His professional work in Chemical Engineering also resulted in remarkable findings results of which are unknowingly used by people everywhere. Ninety percent of the beryllium copper alloys used worldwide contain 1.80% of beryllium instead of the more expensive form of 2.2 to 2.5% beryllium set by Germans at the Siemans and Haliske Company. Working at the Beryllium Corporation, Wayne Martin in 1935 discovered that the 1.80% beryllium to copper alloy (Berylco 180) was superior in many ways and less expensive. For more than fifty years automobiles and the general public used Wayne Martin's beryllium alloy.
Early in World War II, at the Sperry Gyroscope Company as senior metallurgist , and also as a "dollar-a-year" consultant with The War Production Board (WPB), Wayne Martin developed two National Emergency (N.E.) aluminium casting alloys (319, 380). Ninety-five percent of aluminium castings are made of these two alloys. Sixty million pounds monthly of this aluminium alloy is currently used to produce the modern automobile.

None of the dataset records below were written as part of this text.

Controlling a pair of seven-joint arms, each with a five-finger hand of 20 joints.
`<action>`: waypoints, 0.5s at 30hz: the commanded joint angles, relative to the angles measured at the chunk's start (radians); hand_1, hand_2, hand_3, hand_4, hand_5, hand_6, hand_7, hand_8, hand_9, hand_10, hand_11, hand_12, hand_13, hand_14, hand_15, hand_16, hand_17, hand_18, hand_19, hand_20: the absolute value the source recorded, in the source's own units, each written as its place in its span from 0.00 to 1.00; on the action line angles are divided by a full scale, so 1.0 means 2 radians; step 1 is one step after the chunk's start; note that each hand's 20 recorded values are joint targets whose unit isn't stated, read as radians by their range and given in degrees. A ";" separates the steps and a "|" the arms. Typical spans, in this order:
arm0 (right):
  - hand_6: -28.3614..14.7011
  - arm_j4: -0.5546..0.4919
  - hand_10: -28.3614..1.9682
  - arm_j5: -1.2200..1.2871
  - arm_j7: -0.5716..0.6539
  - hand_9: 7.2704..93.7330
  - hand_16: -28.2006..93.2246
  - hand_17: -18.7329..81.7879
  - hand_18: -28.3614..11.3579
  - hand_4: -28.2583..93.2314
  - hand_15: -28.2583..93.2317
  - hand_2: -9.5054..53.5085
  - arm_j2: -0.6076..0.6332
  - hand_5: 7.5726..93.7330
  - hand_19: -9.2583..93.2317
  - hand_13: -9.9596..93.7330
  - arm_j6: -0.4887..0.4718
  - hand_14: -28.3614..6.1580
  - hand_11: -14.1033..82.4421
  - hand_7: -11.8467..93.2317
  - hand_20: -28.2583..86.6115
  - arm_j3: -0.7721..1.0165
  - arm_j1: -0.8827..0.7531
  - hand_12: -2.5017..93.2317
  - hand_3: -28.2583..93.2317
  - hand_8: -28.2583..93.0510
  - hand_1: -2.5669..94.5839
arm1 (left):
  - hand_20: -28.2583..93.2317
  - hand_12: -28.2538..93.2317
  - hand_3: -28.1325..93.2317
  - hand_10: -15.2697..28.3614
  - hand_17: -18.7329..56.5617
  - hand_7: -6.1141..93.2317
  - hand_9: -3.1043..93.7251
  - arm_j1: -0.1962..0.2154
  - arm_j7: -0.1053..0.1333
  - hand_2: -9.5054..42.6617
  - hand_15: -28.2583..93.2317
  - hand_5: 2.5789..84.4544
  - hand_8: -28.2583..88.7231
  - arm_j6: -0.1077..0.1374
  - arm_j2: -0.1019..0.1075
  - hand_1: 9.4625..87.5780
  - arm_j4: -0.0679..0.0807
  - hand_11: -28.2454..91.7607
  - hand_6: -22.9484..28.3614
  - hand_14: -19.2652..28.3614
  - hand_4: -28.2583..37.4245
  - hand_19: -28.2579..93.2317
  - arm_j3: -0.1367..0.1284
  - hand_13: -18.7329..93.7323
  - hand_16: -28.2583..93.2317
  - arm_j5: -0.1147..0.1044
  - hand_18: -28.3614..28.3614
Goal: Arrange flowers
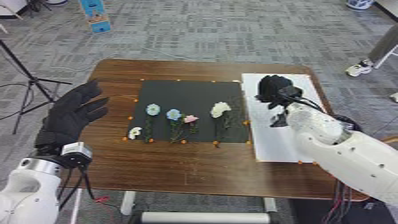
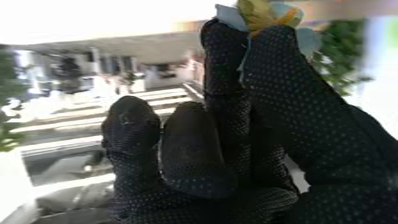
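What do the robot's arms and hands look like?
Left arm and right arm: glossy white, rounded shells with small dark dots, black cables near the wrists. Left hand and right hand: black fabric gloves, fingers plus thumb; the wrist view shows a fine pattern of pale dots on the right one. A small white box sits at the left wrist.

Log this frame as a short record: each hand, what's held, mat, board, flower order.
left_hand: open, over the table's left side
right_hand: above the white board
held: pale blue flower with yellow centre, pinched at the fingertips
white_board: right of the dark mat
dark_mat: holds the other flowers
mat_order_left_to_right: small white bloom, pale blue-green flower, blue flower, pink flower, larger white flower
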 commanded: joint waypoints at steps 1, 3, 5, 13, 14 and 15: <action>0.72 -0.045 0.80 -0.034 -0.003 0.90 0.53 0.63 0.23 0.00 0.95 0.00 -0.017 0.75 1.00 0.85 -0.019 0.74 0.35 0.57 0.72 0.009 -0.039 0.54 0.91 0.24 0.58 | 0.34 0.36 0.82 0.62 0.14 0.27 0.29 0.000 0.000 0.05 0.47 0.32 0.15 -0.002 -0.004 0.18 -0.003 0.43 0.51 0.71 0.00 0.63 -0.002 0.38 0.25 -0.002 0.92; 0.72 -0.043 0.80 -0.048 0.000 0.90 0.53 0.63 0.22 0.00 0.95 0.00 -0.021 0.75 1.00 0.84 -0.021 0.74 0.34 0.57 0.72 0.005 -0.044 0.53 0.91 0.24 0.58 | 0.34 0.36 0.82 0.63 0.14 0.27 0.29 0.000 -0.001 0.05 0.47 0.32 0.15 -0.001 -0.004 0.18 -0.003 0.42 0.51 0.71 0.00 0.63 -0.002 0.38 0.25 -0.002 0.92; 0.72 -0.047 0.80 -0.051 0.003 0.90 0.53 0.63 0.22 0.00 0.95 0.00 -0.021 0.75 1.00 0.84 -0.024 0.73 0.34 0.57 0.72 0.008 -0.053 0.53 0.91 0.23 0.58 | 0.34 0.37 0.82 0.63 0.14 0.27 0.29 -0.001 -0.001 0.05 0.47 0.32 0.15 -0.002 -0.004 0.18 -0.003 0.43 0.51 0.71 0.00 0.63 0.000 0.38 0.25 -0.002 0.92; 0.72 -0.071 0.80 -0.059 0.002 0.91 0.53 0.63 0.22 0.00 0.96 0.00 -0.009 0.75 1.00 0.84 -0.030 0.73 0.33 0.56 0.72 0.004 -0.074 0.53 0.91 0.23 0.58 | 0.34 0.37 0.82 0.62 0.14 0.27 0.29 0.000 -0.001 0.05 0.47 0.32 0.15 -0.004 -0.003 0.18 -0.003 0.42 0.51 0.71 0.00 0.63 -0.003 0.38 0.25 -0.002 0.92; 0.72 -0.072 0.80 -0.061 0.001 0.91 0.53 0.63 0.22 0.00 0.96 0.00 -0.011 0.75 1.00 0.84 -0.034 0.73 0.33 0.56 0.72 0.008 -0.077 0.53 0.91 0.23 0.58 | 0.34 0.37 0.82 0.62 0.14 0.27 0.29 -0.002 -0.002 0.05 0.47 0.32 0.15 -0.005 -0.002 0.18 -0.002 0.42 0.51 0.71 0.00 0.63 -0.002 0.38 0.25 -0.002 0.92; 0.72 -0.074 0.80 -0.060 0.002 0.91 0.53 0.63 0.22 0.00 0.96 0.00 -0.010 0.75 1.00 0.84 -0.031 0.73 0.33 0.56 0.72 0.007 -0.078 0.53 0.91 0.23 0.58 | 0.34 0.37 0.82 0.62 0.14 0.27 0.29 -0.003 -0.002 0.05 0.47 0.32 0.15 -0.006 -0.002 0.18 -0.001 0.42 0.51 0.71 0.00 0.63 -0.001 0.38 0.25 -0.002 0.92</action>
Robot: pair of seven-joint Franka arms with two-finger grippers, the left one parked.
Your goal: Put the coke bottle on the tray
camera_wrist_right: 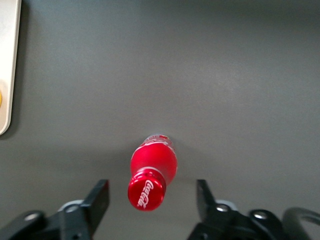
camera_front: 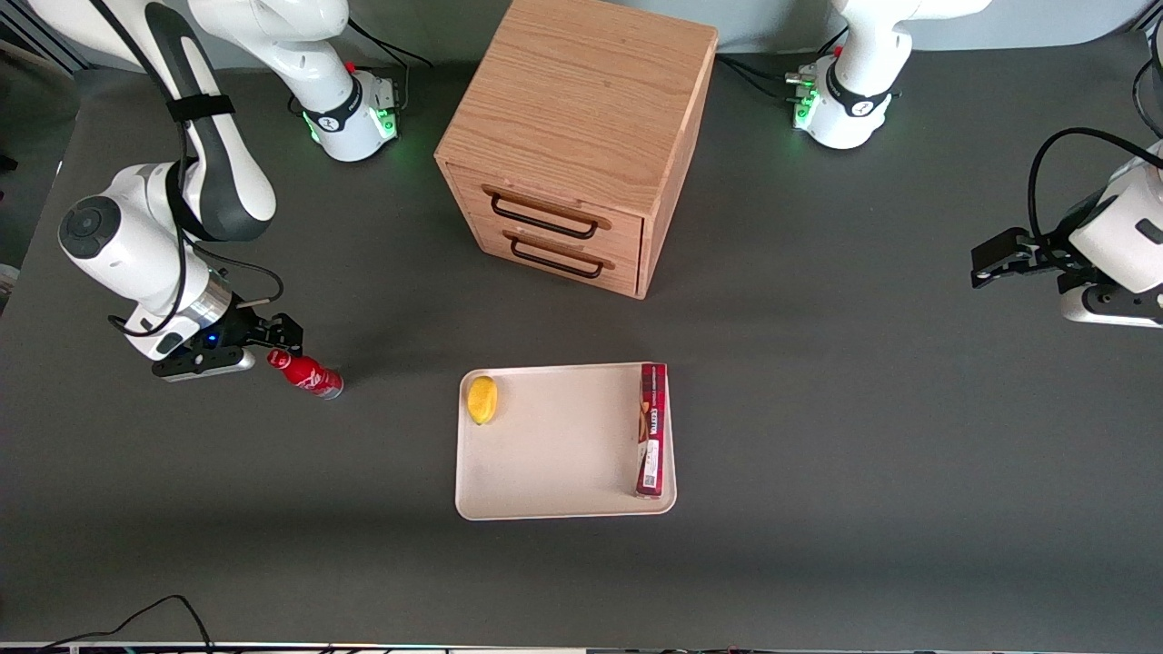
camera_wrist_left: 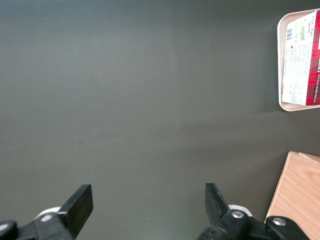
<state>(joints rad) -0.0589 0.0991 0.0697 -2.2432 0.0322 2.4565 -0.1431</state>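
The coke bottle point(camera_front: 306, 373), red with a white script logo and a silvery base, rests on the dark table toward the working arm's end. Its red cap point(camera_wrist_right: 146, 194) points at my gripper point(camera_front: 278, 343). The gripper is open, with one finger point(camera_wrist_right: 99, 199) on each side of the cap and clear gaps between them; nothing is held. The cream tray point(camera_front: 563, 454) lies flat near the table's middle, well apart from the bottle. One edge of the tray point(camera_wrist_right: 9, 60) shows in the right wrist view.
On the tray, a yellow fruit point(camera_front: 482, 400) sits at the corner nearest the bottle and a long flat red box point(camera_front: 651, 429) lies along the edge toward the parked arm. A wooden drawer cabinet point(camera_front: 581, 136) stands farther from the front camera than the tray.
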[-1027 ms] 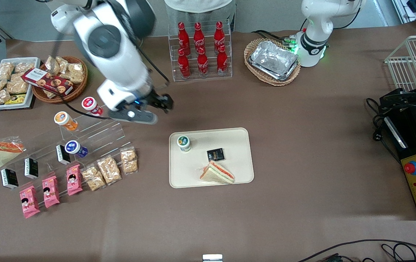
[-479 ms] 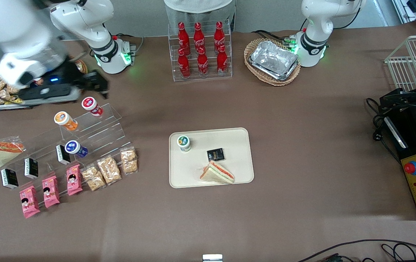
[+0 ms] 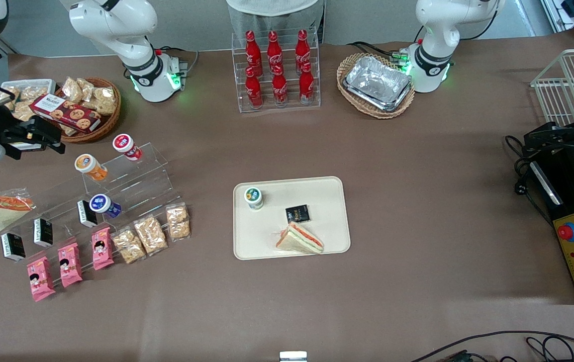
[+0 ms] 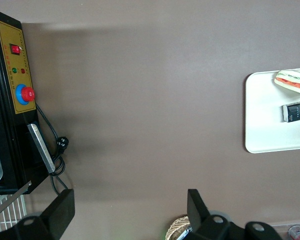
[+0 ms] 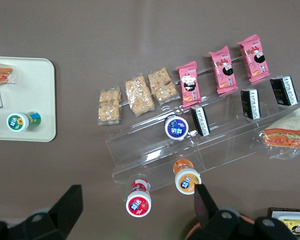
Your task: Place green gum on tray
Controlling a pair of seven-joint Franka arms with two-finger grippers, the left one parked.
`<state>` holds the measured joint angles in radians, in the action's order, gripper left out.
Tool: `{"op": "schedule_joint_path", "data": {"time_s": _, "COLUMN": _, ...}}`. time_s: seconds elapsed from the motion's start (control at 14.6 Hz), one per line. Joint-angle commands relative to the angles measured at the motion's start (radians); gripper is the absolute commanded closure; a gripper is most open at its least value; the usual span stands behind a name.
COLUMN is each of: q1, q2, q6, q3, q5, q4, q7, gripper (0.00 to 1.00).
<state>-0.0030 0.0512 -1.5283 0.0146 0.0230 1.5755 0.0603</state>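
Observation:
The green gum (image 3: 253, 197) stands upright on the cream tray (image 3: 317, 188), in the tray's corner nearest the working arm's end and farther from the front camera. The right wrist view shows the same gum (image 5: 18, 121) on the tray (image 5: 35, 85). My gripper (image 3: 45, 141) hovers high at the working arm's end of the table, beside the wicker snack basket and well away from the tray. It is open, with its fingers (image 5: 70, 205) spread wide and nothing between them. A red-lidded canister sits below the gap.
A sandwich (image 3: 299, 239) and a black packet (image 3: 297, 213) share the tray. A clear stepped stand (image 3: 136, 176) carries red (image 3: 125, 145), orange (image 3: 88, 166) and blue (image 3: 102, 205) canisters. Pink packets, rice bars, a cola rack (image 3: 277, 70) and a foil-tray basket (image 3: 376, 84) stand around.
The arm swung from just beside the tray to the working arm's end of the table, over the snack basket area. The green gum stayed put on the tray.

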Motion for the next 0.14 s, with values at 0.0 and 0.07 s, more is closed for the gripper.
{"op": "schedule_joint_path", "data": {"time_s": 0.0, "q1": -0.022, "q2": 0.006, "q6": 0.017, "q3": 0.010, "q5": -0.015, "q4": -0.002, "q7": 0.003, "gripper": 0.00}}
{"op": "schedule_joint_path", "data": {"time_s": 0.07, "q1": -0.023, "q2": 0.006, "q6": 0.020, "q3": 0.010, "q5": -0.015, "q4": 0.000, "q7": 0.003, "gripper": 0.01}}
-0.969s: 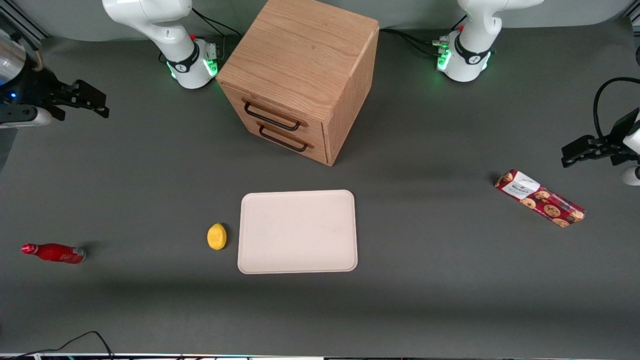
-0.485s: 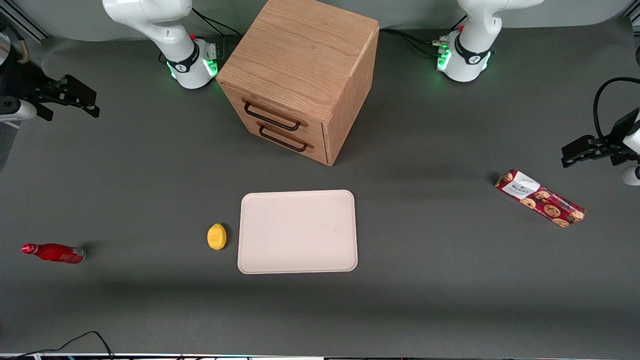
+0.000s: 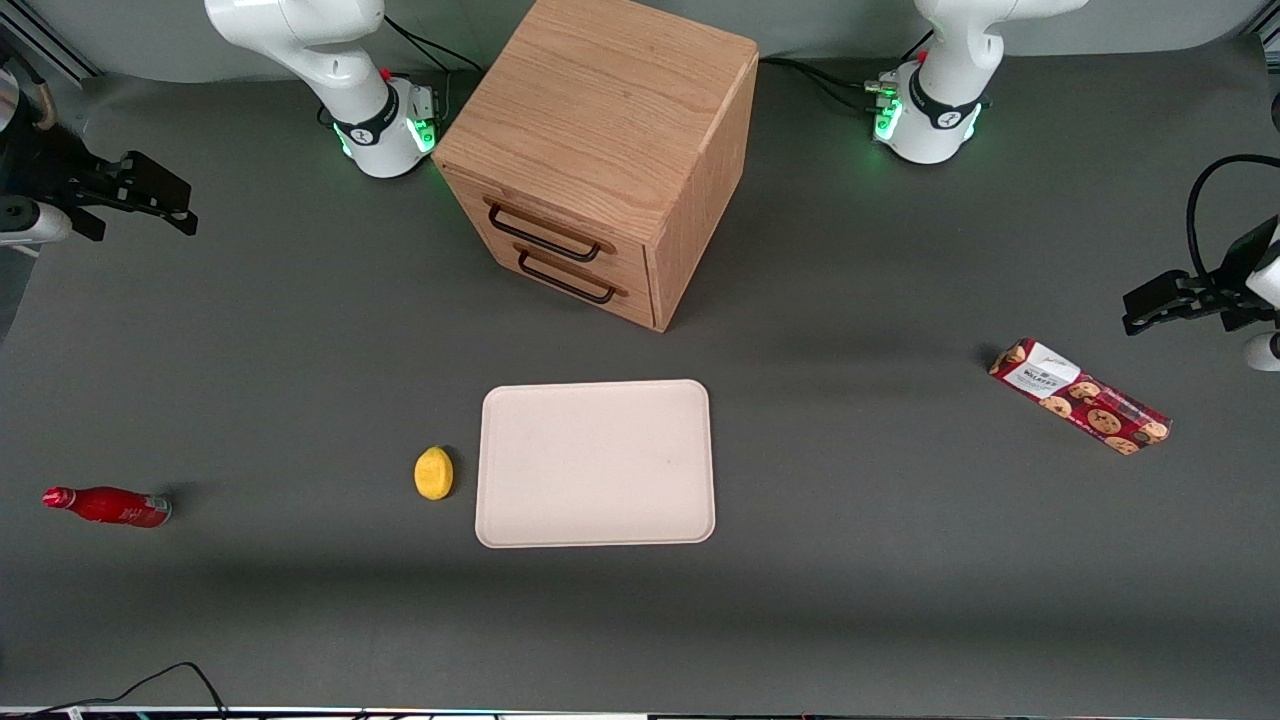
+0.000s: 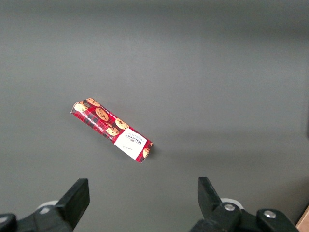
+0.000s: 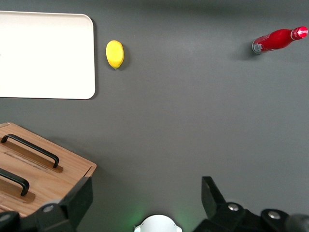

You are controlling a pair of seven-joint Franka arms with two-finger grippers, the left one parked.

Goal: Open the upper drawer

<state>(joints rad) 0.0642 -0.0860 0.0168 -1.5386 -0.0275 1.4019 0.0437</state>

At end of World War II, the Beryllium Corporation was stuck with a plant owned by the Atomic Energy Commission for which they wanted a peace-time use. Wayne suggested that it be used to make potassium titanium fluoride. The entire aluminium industry uses it to grain-refine aluminium. After its return to the Atomic Energy Commission, Henry Kawecki, Wayne's friend, formed the Kawecki Chemical Company to manufacture potassium fluoride, becoming a multimillion dollar firm, all on Wayne's ideas.
In 1950 Wayne Martin helped to place aluminium/magneisum alloy (AL MG 35) for which there was a large market. In 1960 he developed another aluminium alloy (Precedent 71) which, over a period of 20 years, made his employer, U.S. Reduction Company, a great deal of money.
Wayne retired in 1979, becoming a salesman with The Southern aluminium Casting Company of Bay Minette, Alabama. Thereafter each retirement led to further consulting jobs, so he never truly retired. Indeed, right up until his death, he was still in demand as a troubleshooter, speaker and panelist among metallurgists in the aluminium industry.
So why is a Chemical Engineer who invented important metal alloys featured as a consultant in medicine?
Although the great American depression had steered him elsewhere for survival's sake, he never lost touch with medicine. His enquiring mind synthesized many medical articles and research papers to bring to light remarkable treatments in heart, cancer, and other medical problems.
In one example from years gone by, in 1963 Wayne organized the Nutrition Research Products Company dedicated to doing something about the 600,000 deaths each year from heart attacks. His idea was carried to The Royal College of Surgeons and The National Heart Hospital in London, England, where Nutrition Research Products Company spent $200,000, and proved that his ideas were effective in preventing heart disease.
His thinking frequently about medical treatment has been reported in Townsend Letter for Doctors & Patients and other medical journals. He was the Townsend Letter's most prolific contributor.
In 1977, Wayne Martin published a book, 'MEDICAL HEROES AND HERETICS', about the many scientists over the centuries who have been scorned, vilified and had their lives ruined only to be proved right in the end.
Wayne Martin, lived with his wife, Betty, in Fairhope, Alabama, until his death on 12 May 2006. He is survived by Betty , two children and two grandchildren.